Il convient donc aux concepteurs de réfléchir à l’architecture du support pédagogique pour essayer de répondre à autant de profils possibles, c’est l’apprenant qui doit ensuite participer et déclencher les mécanismes proposés : « Le processus de production se déroule, on l’aura compris, de façon différée. Dans un premier temps, l’équipe de conception, en composant des unités informationnelles et des liens virtuels entre elles, constitue une première partie du processus de production. Et dans un second temps, l’utilisateur, en actualisant des liens virtuels, réalise la seconde partie du processus de production. Il devient co-constructeur du discours » (Kellner, 2001).

Selon Marc Prensky, beaucoup d’enseignants résistent à l’usage des nouvelles technologies dans les salles de classe. Il y a trois raisons (Prensky, 2008) :

− D’une part, les nouvelles technologies ne peuvent pas supporter l’ancienne pédagogie « raconter/lire » (« the old pedagogy of telling/ lecturing »). Lorsque les enseignants continuent à l’utiliser en y ajoutant la technologie, le plus souvent ça coince.

− D’autre part, l’enseignant n’est pas un technologue, mais un intellectuel.

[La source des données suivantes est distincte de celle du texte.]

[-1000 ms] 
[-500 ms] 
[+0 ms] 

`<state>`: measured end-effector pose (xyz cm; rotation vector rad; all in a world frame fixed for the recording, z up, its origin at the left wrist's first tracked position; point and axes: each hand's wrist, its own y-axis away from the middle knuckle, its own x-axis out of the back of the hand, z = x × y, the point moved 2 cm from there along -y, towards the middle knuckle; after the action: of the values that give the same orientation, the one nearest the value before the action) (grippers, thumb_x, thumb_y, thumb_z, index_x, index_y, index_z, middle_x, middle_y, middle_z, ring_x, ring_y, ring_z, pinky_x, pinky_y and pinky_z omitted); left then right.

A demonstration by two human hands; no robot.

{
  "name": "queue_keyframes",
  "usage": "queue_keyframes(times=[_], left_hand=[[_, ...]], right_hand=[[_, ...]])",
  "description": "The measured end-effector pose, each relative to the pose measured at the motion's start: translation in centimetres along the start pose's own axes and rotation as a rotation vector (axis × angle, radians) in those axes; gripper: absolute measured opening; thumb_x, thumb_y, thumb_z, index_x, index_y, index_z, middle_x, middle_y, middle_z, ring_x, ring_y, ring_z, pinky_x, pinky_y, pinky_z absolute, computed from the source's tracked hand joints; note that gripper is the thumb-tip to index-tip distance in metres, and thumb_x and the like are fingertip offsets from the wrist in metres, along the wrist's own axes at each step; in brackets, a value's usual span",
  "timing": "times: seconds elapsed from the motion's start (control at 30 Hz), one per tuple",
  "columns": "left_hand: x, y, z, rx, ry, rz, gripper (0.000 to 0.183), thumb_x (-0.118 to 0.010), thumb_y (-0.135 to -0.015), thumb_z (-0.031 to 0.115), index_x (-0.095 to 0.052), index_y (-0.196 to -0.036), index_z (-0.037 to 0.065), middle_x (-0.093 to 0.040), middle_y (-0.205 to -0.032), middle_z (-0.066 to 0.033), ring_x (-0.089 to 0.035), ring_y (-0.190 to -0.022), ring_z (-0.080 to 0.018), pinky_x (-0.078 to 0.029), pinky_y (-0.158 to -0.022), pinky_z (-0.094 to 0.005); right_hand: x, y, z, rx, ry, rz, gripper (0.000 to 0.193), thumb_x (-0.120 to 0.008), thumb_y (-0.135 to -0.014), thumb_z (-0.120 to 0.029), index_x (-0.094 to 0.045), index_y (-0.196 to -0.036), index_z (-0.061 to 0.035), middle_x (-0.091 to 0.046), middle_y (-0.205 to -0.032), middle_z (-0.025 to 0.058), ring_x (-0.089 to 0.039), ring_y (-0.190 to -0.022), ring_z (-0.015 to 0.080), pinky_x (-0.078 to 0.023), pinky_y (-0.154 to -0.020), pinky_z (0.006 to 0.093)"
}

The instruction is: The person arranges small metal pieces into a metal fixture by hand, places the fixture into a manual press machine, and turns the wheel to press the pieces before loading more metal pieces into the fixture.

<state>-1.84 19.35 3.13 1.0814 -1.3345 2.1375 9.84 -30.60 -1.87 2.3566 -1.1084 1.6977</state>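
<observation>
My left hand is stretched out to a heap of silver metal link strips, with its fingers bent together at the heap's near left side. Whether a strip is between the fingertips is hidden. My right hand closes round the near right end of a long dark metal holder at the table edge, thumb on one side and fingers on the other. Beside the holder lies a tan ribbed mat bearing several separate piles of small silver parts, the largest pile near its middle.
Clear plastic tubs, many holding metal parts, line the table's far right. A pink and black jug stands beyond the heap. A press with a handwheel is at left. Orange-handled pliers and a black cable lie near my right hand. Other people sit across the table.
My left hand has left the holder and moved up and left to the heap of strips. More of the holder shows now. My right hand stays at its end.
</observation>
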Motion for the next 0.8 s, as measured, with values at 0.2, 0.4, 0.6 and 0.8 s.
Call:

− Et enfin, le rôle de la technologie dans les salles de classe serait de soutenir le « nouveau paradigme de l’enseignement » (« The new teaching paradigm ») c’est-à- dire de soutenir des étudiants qui apprennent par eux-mêmes.

Comment alors, mettre les enseignants et les apprenants à l’aise alors qu’ils ont de plus en plus de difficultés à communiquer dans une ère où l’éducation en général a radicalement changée avec les technologies. La nouvelle génération que Marc Prensky appelle les « Digital Native » (Prensky, 2007) embrasse déjà ces changements. Franck Veillon, graphiste et auteur de jeux vidéo, parle de cette nouvelle génération qui grandit tout naturellement dans une culture de l’interactivité (Veillon, 2001) : « Alors que les adultes sont inhibés, les kids n’ont pas peur de se tromper. Notre culture venant du livre, nous sommes des linéaires textuels. Les cyberkids, en revanche, sont nés avec les télécommandes de PC, de TV, de jeux vidéo et sont des globaux, des hypertextuels qui se promènent dans des arbores-cences ».